Today, a brand new study published in Current biology shows, via extraordinary slow-motion photography, that the woodpecker’s beak and skull are designed to function as a single unit, a “rigid hammer to improve pecking performance, not as a shock absorption system to protect the brain “. By looking at specific markers, the study established that the beak and head stopped at exactly the same time, both experiencing the same impact force. Speculation that something between the beak and the skull serves as a shock absorber does not hold up.
After my son was in a motorcycle accident, I examined his helmet. The outer shell was cracked, but the inner padding had protected his head from injury, unlike his unprotected body.
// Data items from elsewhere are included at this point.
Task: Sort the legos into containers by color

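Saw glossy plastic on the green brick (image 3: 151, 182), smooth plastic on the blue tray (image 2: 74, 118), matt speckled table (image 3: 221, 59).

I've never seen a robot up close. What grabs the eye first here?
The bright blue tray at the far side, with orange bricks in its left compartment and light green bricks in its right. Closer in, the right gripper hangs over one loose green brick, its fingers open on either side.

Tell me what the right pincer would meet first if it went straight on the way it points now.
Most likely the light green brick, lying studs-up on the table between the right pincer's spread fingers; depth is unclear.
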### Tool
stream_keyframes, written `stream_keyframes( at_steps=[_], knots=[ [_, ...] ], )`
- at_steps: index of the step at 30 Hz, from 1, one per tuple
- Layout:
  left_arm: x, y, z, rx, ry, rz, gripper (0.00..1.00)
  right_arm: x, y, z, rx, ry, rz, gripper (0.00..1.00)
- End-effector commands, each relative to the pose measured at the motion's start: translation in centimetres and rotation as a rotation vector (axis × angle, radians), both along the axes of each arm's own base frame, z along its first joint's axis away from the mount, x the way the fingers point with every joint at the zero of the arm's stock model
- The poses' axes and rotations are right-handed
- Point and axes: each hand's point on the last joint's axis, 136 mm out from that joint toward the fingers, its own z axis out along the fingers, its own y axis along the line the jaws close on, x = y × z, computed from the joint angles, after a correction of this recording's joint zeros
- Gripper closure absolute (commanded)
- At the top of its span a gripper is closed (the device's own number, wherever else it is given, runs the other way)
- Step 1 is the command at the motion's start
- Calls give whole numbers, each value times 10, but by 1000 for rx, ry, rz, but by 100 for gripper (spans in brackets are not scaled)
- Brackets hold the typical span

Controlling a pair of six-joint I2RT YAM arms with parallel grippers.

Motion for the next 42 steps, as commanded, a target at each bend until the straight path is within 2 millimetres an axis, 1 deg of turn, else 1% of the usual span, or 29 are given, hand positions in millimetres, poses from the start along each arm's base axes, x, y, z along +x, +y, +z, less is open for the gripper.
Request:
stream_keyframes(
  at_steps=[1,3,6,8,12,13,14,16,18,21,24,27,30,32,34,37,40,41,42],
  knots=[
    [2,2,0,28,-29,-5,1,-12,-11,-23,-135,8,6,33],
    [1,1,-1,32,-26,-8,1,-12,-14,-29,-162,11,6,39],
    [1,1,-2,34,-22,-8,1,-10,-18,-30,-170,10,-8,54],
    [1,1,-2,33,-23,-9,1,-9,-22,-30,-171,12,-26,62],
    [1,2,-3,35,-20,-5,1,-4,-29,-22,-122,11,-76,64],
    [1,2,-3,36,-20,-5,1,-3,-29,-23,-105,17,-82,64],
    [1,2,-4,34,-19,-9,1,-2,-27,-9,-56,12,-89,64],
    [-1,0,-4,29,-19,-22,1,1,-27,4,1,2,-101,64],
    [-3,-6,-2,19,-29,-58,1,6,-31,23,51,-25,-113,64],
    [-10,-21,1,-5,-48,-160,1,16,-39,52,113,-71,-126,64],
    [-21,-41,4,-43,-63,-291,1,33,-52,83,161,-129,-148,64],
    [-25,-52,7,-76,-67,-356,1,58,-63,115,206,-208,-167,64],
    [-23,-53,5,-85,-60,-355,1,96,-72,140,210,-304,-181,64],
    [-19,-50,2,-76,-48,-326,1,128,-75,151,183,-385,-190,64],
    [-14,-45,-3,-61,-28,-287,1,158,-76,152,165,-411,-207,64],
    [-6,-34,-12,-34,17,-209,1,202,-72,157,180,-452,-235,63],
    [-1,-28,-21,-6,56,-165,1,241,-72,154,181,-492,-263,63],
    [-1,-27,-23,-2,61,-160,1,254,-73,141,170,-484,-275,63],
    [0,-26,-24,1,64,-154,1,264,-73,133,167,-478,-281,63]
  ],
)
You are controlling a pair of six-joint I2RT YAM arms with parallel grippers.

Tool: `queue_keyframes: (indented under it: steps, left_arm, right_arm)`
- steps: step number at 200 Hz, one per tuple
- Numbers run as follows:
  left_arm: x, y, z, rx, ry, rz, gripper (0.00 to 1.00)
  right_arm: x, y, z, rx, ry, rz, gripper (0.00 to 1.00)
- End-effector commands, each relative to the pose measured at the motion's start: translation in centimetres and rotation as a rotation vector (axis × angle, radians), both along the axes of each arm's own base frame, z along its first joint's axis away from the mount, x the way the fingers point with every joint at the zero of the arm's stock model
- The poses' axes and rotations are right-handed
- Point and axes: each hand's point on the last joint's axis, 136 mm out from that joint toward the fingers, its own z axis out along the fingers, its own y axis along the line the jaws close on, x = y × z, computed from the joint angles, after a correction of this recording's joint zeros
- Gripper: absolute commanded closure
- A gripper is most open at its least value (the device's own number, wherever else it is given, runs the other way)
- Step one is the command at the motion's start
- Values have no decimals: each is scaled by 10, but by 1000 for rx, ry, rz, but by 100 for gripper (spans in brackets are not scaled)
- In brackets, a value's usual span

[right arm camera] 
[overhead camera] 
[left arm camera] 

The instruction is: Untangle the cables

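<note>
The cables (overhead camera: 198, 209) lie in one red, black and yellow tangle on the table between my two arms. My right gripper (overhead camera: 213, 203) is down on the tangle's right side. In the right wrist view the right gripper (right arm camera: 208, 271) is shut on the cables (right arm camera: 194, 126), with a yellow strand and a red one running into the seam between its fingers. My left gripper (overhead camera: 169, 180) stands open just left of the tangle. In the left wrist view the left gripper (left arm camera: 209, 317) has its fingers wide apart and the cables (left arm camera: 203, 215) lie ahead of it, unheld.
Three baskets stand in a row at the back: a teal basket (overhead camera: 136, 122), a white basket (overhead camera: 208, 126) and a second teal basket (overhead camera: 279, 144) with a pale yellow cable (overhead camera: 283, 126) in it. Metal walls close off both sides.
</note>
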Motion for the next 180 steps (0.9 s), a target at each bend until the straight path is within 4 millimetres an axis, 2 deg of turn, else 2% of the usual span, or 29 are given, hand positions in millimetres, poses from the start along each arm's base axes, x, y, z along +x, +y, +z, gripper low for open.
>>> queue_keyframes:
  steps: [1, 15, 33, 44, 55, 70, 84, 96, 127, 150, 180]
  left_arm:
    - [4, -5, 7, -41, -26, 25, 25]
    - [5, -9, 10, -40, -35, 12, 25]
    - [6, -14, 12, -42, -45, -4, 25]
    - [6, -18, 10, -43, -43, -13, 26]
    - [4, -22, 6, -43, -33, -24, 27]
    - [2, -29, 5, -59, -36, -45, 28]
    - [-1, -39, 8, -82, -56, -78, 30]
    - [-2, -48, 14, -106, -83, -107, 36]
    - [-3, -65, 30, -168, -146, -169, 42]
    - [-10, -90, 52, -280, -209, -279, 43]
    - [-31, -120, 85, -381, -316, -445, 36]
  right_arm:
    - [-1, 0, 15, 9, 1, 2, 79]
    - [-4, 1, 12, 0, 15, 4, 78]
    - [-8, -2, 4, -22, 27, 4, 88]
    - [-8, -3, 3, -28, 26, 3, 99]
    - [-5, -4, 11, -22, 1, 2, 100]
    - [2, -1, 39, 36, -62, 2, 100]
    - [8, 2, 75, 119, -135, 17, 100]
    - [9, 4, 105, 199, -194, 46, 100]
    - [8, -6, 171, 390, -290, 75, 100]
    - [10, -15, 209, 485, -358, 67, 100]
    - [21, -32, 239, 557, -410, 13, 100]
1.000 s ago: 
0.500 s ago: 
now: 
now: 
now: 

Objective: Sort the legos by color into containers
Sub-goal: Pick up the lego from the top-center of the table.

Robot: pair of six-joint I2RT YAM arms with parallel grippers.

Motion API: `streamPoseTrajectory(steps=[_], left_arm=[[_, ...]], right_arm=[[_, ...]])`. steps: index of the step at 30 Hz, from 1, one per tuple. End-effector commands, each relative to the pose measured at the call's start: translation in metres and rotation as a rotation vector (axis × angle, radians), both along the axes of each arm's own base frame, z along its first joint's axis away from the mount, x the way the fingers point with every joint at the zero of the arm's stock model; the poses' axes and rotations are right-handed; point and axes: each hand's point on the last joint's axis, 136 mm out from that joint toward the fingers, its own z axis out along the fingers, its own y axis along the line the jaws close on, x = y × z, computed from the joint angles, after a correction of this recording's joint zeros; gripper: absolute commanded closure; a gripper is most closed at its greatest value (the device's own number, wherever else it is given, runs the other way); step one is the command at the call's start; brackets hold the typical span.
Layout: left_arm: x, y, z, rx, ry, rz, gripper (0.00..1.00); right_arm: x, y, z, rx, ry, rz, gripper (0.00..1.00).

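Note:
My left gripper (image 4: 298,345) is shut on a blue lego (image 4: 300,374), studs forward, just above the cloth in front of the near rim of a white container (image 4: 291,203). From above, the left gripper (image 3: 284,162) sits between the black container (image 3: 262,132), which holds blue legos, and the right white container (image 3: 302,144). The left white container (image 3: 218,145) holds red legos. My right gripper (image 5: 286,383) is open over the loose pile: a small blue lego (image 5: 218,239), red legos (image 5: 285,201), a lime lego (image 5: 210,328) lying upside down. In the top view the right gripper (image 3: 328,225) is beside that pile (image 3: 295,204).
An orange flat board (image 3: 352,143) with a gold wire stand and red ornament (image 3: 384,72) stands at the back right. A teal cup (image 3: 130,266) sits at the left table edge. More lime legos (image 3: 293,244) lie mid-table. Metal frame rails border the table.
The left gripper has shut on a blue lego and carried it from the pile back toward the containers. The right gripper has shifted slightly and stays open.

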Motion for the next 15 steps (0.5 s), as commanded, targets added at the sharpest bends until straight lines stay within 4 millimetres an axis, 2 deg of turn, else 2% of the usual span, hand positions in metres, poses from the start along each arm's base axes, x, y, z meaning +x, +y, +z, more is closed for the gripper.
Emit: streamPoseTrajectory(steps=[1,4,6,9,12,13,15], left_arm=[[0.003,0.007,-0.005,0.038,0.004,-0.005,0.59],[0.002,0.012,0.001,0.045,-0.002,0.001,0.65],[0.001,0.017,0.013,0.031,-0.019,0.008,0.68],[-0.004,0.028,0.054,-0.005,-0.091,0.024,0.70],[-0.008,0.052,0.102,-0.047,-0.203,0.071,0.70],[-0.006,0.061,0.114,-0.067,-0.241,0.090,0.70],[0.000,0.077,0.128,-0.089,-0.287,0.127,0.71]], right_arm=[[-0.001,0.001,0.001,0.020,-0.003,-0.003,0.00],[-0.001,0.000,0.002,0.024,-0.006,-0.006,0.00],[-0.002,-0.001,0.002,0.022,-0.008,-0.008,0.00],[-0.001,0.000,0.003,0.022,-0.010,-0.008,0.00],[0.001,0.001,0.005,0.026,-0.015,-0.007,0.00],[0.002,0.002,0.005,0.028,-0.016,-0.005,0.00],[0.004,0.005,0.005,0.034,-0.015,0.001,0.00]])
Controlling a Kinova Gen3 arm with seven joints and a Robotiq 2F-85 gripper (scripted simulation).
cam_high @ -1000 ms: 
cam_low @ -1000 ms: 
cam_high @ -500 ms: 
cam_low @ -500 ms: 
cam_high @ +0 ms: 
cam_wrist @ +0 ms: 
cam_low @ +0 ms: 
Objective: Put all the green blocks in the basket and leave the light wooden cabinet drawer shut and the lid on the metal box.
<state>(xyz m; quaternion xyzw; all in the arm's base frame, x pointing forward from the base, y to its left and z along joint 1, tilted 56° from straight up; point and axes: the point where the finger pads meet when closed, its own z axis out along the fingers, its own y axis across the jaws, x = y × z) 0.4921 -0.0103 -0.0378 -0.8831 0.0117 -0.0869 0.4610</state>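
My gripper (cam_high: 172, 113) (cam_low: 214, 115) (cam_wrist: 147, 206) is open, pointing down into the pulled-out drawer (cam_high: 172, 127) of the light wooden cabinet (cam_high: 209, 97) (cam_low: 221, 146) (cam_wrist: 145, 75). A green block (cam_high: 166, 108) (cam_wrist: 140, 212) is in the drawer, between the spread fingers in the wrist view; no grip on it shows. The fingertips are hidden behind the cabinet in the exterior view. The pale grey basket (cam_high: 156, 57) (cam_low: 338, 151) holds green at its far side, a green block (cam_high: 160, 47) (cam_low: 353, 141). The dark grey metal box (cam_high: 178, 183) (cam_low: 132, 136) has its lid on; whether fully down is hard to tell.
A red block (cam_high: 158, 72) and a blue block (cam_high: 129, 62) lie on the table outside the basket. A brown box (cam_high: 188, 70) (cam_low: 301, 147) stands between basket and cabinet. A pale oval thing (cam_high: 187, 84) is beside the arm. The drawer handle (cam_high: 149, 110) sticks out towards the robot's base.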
It may be that, as Greij wrote in his 2013 paper, much of the protection of a woodpecker’s brain is due to what lies beneath the skull, perhaps involving the neck muscles, some of the exceptionally well developed hyoid apparatus which supports the long tongue. by wrapping around the skull and reducing the space in the skull to reduce the risk of brain “sloshing”, just as a helmet must fit properly to protect an athlete or cyclist from head injury.
This image is a reconstruction of the skull of a black woodpecker from a CT scan. A well-developed area of spongy bone in the frontal region of the skull, thought to absorb shock, is highlighted in green. Image credit: Christine Böhmer (Christian-Albrechts-Universität zu Kiel) and Anick Abourachid (National Museum of Natural History)
We have no way of asking woodpeckers how they feel after drumming, so asking why they don’t have headaches may be based on a faulty assumption. We know that they can have quite a long life: one banded Pileated Woodpecker has been known to survive at least 12 years and 11 months, and two banded Hairy Woodpeckers have lived more than 15 years. How woodpeckers not only survive but apparently thrive with the same protein in their brains linked to life-shortening conditions in humans is an important question for ornithologists and medical researchers.
The new study, establishing just how hard a woodpecker’s body is designed to pound the body of a woodpecker, accomplishes what the best scientific research does: it leaves us with more new questions and new lines of inquiry than simple answers. And this study does something more. Watching the researchers’ slow-motion video of a pileated woodpecker striking wood, recorded at 1,600 frames per second and broadcast at 30 frames per second, is as stunning and enjoyable as it is enlightening.
Watch a video of the woodpecker study
bottom padding: 56.25%;
Slow motion clips of high speed videos showing head impact during pecking by great spotted, great and black woodpeckers. The video illustrates the anatomical landmarks that were followed during the kinematic analysis. Credit: Current Biology/Van Wassenbergh et al.